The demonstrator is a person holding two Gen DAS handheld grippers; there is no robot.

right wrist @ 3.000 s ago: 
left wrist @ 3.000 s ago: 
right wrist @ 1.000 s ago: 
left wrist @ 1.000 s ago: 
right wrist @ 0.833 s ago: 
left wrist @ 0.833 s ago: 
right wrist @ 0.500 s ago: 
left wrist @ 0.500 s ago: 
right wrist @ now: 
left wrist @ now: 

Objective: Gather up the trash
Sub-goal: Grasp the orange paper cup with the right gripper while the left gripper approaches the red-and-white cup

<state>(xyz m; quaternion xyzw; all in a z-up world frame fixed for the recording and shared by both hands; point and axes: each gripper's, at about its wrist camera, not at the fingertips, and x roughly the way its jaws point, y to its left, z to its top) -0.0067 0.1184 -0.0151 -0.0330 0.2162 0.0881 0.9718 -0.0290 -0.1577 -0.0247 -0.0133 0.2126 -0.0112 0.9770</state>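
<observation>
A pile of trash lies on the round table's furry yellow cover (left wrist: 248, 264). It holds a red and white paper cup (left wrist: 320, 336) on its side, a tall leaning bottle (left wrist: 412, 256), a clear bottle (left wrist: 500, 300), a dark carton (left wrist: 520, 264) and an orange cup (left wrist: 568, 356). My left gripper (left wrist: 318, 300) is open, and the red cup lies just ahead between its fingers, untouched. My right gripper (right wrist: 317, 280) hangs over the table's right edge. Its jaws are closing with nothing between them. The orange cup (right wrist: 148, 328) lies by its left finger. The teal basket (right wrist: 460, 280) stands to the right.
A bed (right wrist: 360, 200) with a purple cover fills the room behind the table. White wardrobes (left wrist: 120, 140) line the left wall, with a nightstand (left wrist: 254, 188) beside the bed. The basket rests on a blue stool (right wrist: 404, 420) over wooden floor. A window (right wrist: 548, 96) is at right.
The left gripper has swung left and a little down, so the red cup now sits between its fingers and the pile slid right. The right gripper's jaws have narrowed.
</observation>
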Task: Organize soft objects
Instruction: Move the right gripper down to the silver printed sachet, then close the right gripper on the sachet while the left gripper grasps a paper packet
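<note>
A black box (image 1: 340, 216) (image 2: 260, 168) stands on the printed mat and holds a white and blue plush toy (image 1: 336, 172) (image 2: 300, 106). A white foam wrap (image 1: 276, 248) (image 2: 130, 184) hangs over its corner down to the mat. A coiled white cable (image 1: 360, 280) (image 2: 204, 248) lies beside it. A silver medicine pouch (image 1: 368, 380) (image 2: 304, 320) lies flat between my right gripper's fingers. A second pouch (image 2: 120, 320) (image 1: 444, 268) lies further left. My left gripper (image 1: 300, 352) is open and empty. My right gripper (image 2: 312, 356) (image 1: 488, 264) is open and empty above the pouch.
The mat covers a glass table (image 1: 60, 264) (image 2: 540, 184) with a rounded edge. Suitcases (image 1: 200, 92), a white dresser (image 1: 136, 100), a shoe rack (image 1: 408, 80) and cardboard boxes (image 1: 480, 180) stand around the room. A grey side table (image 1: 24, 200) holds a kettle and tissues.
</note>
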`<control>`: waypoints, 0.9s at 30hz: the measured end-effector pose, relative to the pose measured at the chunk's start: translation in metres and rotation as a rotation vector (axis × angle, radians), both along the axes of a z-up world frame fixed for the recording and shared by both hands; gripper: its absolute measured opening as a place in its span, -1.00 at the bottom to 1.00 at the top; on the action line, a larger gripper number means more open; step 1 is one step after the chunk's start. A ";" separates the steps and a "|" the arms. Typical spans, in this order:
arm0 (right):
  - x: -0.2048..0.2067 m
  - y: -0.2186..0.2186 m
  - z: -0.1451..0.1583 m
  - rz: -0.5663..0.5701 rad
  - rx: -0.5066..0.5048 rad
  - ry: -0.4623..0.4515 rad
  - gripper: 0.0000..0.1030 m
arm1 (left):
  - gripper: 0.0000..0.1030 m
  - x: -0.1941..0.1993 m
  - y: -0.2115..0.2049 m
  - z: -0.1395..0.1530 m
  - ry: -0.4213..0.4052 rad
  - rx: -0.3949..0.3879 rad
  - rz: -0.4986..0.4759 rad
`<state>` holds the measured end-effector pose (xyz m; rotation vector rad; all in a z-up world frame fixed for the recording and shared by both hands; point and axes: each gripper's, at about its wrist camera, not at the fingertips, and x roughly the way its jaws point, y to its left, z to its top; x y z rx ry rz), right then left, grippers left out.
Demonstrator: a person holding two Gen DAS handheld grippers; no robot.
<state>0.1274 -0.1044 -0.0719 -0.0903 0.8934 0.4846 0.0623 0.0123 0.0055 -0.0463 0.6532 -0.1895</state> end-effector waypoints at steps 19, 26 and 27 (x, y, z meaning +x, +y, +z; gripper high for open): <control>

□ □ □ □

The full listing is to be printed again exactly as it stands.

The demonstrator is a person holding two Gen DAS handheld grippers; there is no robot.

right wrist @ 3.000 s ago: 
left wrist @ 3.000 s ago: 
right wrist @ 1.000 s ago: 
left wrist @ 1.000 s ago: 
right wrist @ 0.833 s ago: 
left wrist @ 0.833 s ago: 
right wrist @ 0.500 s ago: 
left wrist @ 0.500 s ago: 
right wrist @ now: 
left wrist @ now: 

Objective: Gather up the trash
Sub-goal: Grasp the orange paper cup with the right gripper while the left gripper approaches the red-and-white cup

<state>(xyz m; quaternion xyzw; all in a z-up world frame fixed for the recording and shared by both hands; point and axes: each gripper's, at about its wrist camera, not at the fingertips, and x roughly the way its jaws point, y to its left, z to its top) -0.0067 0.1184 -0.0151 -0.0330 0.2162 0.0881 0.9718 -0.0290 -0.1577 -0.0247 -0.0133 0.2126 -0.0112 0.9770</state>
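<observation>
A pile of trash lies on the round table's furry yellow cover (left wrist: 248, 264). It holds a red and white paper cup (left wrist: 320, 336) on its side, a tall leaning bottle (left wrist: 412, 256), a clear bottle (left wrist: 500, 300), a dark carton (left wrist: 520, 264) and an orange cup (left wrist: 568, 356). My left gripper (left wrist: 318, 300) is open, and the red cup lies just ahead between its fingers, untouched. My right gripper (right wrist: 317, 280) hangs over the table's right edge. Its jaws are closing with nothing between them. The orange cup (right wrist: 148, 328) lies by its left finger. The teal basket (right wrist: 460, 280) stands to the right.
A bed (right wrist: 360, 200) with a purple cover fills the room behind the table. White wardrobes (left wrist: 120, 140) line the left wall, with a nightstand (left wrist: 254, 188) beside the bed. The basket rests on a blue stool (right wrist: 404, 420) over wooden floor. A window (right wrist: 548, 96) is at right.
The left gripper has swung left and a little down, so the red cup now sits between its fingers and the pile slid right. The right gripper's jaws have narrowed.
</observation>
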Task: Organize soft objects
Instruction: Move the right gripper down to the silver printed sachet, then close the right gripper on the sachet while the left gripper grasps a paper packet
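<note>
A black box (image 1: 340, 216) (image 2: 260, 168) stands on the printed mat and holds a white and blue plush toy (image 1: 336, 172) (image 2: 300, 106). A white foam wrap (image 1: 276, 248) (image 2: 130, 184) hangs over its corner down to the mat. A coiled white cable (image 1: 360, 280) (image 2: 204, 248) lies beside it. A silver medicine pouch (image 1: 368, 380) (image 2: 304, 320) lies flat between my right gripper's fingers. A second pouch (image 2: 120, 320) (image 1: 444, 268) lies further left. My left gripper (image 1: 300, 352) is open and empty. My right gripper (image 2: 312, 356) (image 1: 488, 264) is open and empty above the pouch.
The mat covers a glass table (image 1: 60, 264) (image 2: 540, 184) with a rounded edge. Suitcases (image 1: 200, 92), a white dresser (image 1: 136, 100), a shoe rack (image 1: 408, 80) and cardboard boxes (image 1: 480, 180) stand around the room. A grey side table (image 1: 24, 200) holds a kettle and tissues.
</note>
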`<control>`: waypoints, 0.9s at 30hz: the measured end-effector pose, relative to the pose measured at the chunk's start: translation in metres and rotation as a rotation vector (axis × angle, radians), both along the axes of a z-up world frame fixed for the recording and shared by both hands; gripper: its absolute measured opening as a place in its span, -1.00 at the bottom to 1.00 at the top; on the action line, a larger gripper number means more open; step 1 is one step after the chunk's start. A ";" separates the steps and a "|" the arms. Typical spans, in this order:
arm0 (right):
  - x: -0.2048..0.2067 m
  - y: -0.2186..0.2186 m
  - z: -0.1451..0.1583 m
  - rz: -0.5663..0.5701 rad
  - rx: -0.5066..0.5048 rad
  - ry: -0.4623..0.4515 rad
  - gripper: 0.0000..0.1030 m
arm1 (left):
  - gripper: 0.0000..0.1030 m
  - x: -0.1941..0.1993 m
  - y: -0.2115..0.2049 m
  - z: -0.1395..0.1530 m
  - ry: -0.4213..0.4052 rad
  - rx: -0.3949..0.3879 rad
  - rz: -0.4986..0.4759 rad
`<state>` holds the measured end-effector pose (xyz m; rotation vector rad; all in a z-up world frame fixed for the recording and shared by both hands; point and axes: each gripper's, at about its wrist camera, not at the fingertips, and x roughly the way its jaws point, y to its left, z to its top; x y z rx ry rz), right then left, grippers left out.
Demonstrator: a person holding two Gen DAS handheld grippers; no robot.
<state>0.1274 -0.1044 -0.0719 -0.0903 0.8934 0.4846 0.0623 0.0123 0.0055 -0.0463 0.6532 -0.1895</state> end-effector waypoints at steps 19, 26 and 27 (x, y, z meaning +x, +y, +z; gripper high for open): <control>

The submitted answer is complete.